Action item ->
Output the material exactly, keeping every line intact.

Data ->
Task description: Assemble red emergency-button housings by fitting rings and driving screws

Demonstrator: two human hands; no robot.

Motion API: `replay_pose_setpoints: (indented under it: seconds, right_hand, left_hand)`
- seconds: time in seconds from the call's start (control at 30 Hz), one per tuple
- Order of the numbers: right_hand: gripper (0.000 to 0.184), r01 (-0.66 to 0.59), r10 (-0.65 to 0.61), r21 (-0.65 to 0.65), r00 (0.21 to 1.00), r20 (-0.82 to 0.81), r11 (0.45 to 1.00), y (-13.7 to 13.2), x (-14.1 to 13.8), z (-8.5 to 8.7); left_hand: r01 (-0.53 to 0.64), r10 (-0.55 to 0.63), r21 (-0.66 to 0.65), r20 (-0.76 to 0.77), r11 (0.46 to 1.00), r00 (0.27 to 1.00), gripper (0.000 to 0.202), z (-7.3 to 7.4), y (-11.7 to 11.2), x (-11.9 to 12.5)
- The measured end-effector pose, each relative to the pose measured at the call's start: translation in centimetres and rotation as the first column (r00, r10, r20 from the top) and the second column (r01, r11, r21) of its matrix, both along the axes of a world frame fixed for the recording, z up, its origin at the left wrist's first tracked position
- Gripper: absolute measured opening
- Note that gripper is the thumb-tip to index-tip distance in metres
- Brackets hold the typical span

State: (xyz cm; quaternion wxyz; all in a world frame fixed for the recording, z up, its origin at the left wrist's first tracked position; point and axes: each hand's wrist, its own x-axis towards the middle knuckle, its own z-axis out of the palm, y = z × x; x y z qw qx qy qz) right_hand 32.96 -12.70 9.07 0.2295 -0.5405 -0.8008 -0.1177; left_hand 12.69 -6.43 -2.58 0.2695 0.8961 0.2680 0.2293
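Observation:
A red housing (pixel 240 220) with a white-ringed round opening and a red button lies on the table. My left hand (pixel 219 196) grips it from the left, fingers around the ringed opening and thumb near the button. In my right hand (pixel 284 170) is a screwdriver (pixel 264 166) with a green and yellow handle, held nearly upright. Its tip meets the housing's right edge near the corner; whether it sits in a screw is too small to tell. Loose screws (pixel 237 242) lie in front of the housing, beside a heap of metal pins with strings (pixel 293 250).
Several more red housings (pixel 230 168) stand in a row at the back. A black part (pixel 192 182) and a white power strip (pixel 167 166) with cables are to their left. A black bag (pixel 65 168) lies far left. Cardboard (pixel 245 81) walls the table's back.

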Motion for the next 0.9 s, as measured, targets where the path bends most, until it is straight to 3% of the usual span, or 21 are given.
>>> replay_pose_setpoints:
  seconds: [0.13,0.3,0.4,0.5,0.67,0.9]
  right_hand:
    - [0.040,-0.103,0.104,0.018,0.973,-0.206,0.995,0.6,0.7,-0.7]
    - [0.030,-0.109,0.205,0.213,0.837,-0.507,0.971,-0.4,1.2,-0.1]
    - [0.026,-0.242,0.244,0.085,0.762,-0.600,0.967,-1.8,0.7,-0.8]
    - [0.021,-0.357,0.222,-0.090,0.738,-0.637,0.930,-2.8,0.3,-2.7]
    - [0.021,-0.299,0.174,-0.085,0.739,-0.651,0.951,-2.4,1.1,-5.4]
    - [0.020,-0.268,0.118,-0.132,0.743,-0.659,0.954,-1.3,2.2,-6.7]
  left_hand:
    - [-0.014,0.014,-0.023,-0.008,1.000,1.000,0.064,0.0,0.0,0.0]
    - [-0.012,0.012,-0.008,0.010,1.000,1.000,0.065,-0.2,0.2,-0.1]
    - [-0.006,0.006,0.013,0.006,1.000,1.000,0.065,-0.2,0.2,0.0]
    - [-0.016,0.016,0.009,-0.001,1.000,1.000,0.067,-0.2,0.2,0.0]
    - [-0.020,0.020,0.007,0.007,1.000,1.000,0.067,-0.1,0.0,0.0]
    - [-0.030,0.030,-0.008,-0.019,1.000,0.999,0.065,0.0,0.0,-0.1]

Exercise solution ->
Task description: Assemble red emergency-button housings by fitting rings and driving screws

Demonstrator: two human hands; no robot.

Motion API: `replay_pose_setpoints: (indented under it: seconds, right_hand, left_hand)`
- seconds: time in seconds from the call's start (control at 30 Hz), one per tuple
- Order of the numbers: right_hand: gripper (0.000 to 0.184), r01 (-0.66 to 0.59), r10 (-0.65 to 0.61), r21 (-0.65 to 0.65), r00 (0.21 to 1.00), r20 (-0.82 to 0.81), r11 (0.45 to 1.00), y (-13.7 to 13.2), x (-14.1 to 13.8), z (-8.5 to 8.7); left_hand: r01 (-0.53 to 0.64), r10 (-0.55 to 0.63), r21 (-0.66 to 0.65), r20 (-0.76 to 0.77), r11 (0.46 to 1.00), r00 (0.27 to 1.00), gripper (0.000 to 0.202), z (-7.3 to 7.4), y (-11.7 to 11.2), x (-11.9 to 12.5)
- The measured end-effector pose, each relative to the pose measured at the call's start: translation in centimetres and rotation as the first column (r00, r10, r20 from the top) and the second column (r01, r11, r21) of its matrix, both along the axes of a world frame fixed for the recording, z up, its origin at the left wrist's first tracked position
- Gripper: absolute measured opening
- Note that gripper is the thumb-tip to index-tip distance in metres
- Brackets hold the typical span

State: (xyz cm; quaternion wxyz; all in a world frame fixed for the recording, z up, its origin at the left wrist's first tracked position; point and axes: each hand's wrist, its own x-axis towards the middle knuckle, its own z-axis out of the palm, y = z × x; x y z qw qx qy qz) right_hand 32.96 -12.70 9.07 0.2295 -0.5405 -0.8008 -0.1177; left_hand 12.69 -6.43 -2.58 0.2695 0.8961 0.2680 0.2293
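Observation:
A red housing (pixel 240 220) with a white-ringed round opening and a red button lies on the table. My left hand (pixel 219 196) grips it from the left, fingers around the ringed opening and thumb near the button. In my right hand (pixel 284 170) is a screwdriver (pixel 264 166) with a green and yellow handle, held nearly upright. Its tip meets the housing's right edge near the corner; whether it sits in a screw is too small to tell. Loose screws (pixel 237 242) lie in front of the housing, beside a heap of metal pins with strings (pixel 293 250).
Several more red housings (pixel 230 168) stand in a row at the back. A black part (pixel 192 182) and a white power strip (pixel 167 166) with cables are to their left. A black bag (pixel 65 168) lies far left. Cardboard (pixel 245 81) walls the table's back.
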
Motion for the next 0.9 s, as measured, targets where the path bends most, until it is straight to 3% of the usual span, or 21 are given.
>>> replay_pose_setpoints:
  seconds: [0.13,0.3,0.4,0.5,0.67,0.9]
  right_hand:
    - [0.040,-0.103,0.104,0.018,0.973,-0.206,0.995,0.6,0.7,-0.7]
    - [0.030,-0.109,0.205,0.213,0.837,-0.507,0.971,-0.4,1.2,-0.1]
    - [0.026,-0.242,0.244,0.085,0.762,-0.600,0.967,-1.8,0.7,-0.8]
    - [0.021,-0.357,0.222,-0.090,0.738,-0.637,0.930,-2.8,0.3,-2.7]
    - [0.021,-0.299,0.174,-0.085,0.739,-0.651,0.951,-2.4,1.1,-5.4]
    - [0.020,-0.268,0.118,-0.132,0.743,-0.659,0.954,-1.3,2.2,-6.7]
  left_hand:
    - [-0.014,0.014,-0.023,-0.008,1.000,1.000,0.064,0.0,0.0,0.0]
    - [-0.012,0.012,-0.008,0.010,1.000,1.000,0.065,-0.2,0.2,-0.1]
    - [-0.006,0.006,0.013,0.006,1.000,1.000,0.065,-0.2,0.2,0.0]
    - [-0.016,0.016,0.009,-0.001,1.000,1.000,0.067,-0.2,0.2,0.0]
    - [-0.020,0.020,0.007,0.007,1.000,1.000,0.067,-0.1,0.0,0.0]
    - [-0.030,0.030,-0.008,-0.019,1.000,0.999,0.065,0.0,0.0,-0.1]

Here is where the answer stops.